◆ Your instructions ◆
The listing must be reproduced in full, exactly as it stands.

[Data shown — start]

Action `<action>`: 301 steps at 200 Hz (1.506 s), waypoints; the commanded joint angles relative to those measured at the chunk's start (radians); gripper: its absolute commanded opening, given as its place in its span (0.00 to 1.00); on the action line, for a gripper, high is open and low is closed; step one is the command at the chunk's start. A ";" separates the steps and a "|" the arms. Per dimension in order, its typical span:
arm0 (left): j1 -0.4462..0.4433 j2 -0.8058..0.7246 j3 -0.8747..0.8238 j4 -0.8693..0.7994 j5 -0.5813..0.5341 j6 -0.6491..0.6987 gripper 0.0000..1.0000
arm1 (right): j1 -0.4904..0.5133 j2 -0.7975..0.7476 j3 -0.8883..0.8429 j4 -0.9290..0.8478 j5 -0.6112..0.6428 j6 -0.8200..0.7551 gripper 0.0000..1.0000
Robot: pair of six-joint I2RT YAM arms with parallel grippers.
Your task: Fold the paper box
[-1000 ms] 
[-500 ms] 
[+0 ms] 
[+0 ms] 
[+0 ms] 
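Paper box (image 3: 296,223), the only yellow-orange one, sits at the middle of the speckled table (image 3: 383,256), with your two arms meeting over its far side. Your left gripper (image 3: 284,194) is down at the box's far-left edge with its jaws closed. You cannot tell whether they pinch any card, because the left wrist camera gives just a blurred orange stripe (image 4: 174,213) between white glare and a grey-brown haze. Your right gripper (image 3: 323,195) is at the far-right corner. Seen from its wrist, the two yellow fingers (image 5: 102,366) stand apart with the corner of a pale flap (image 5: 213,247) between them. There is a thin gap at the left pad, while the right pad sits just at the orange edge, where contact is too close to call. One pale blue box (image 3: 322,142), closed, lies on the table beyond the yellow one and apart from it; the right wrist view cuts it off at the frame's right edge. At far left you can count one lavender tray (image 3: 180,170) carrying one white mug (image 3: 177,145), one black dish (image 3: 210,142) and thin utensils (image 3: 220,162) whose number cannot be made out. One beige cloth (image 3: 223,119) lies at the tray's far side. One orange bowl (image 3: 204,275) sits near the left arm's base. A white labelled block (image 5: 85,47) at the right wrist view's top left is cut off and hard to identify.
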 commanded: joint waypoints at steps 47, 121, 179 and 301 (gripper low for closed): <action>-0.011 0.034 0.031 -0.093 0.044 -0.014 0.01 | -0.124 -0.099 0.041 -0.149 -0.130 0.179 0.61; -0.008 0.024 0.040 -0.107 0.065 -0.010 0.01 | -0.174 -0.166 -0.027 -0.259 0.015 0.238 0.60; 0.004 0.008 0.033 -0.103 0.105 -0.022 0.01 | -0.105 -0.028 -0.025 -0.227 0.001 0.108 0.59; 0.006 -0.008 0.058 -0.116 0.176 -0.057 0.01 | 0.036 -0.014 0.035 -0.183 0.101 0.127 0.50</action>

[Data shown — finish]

◆ Answer section ◆
Action `<action>`: 301 steps at 200 Hz (1.506 s), waypoints; the commanded joint angles relative to those measured at the chunk's start (radians); gripper: its absolute commanded opening, given as its place in its span (0.00 to 1.00); on the action line, for a gripper, high is open and low is closed; step one is the command at the chunk's start. A ";" separates the steps and a "|" the arms. Per dimension in order, its typical span:
arm0 (left): j1 -0.4462..0.4433 j2 -0.8058..0.7246 j3 -0.8747..0.8238 j4 -0.8693..0.7994 j5 -0.5813..0.5341 j6 -0.6491..0.6987 gripper 0.0000..1.0000
arm1 (right): j1 -0.4904..0.5133 j2 -0.7975..0.7476 j3 -0.8883..0.8429 j4 -0.9290..0.8478 j5 -0.6112..0.6428 j6 -0.8200..0.7551 gripper 0.0000..1.0000
Robot: pair of six-joint I2RT YAM arms with parallel grippers.
Your task: Fold the paper box
[-1000 ms] 
[-500 ms] 
[+0 ms] 
[+0 ms] 
[+0 ms] 
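Paper box (image 3: 296,223), the only yellow-orange one, sits at the middle of the speckled table (image 3: 383,256), with your two arms meeting over its far side. Your left gripper (image 3: 284,194) is down at the box's far-left edge with its jaws closed. You cannot tell whether they pinch any card, because the left wrist camera gives just a blurred orange stripe (image 4: 174,213) between white glare and a grey-brown haze. Your right gripper (image 3: 323,195) is at the far-right corner. Seen from its wrist, the two yellow fingers (image 5: 102,366) stand apart with the corner of a pale flap (image 5: 213,247) between them. There is a thin gap at the left pad, while the right pad sits just at the orange edge, where contact is too close to call. One pale blue box (image 3: 322,142), closed, lies on the table beyond the yellow one and apart from it; the right wrist view cuts it off at the frame's right edge. At far left you can count one lavender tray (image 3: 180,170) carrying one white mug (image 3: 177,145), one black dish (image 3: 210,142) and thin utensils (image 3: 220,162) whose number cannot be made out. One beige cloth (image 3: 223,119) lies at the tray's far side. One orange bowl (image 3: 204,275) sits near the left arm's base. A white labelled block (image 5: 85,47) at the right wrist view's top left is cut off and hard to identify.
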 commanded: joint waypoints at steps 47, 121, 179 and 301 (gripper low for closed): <action>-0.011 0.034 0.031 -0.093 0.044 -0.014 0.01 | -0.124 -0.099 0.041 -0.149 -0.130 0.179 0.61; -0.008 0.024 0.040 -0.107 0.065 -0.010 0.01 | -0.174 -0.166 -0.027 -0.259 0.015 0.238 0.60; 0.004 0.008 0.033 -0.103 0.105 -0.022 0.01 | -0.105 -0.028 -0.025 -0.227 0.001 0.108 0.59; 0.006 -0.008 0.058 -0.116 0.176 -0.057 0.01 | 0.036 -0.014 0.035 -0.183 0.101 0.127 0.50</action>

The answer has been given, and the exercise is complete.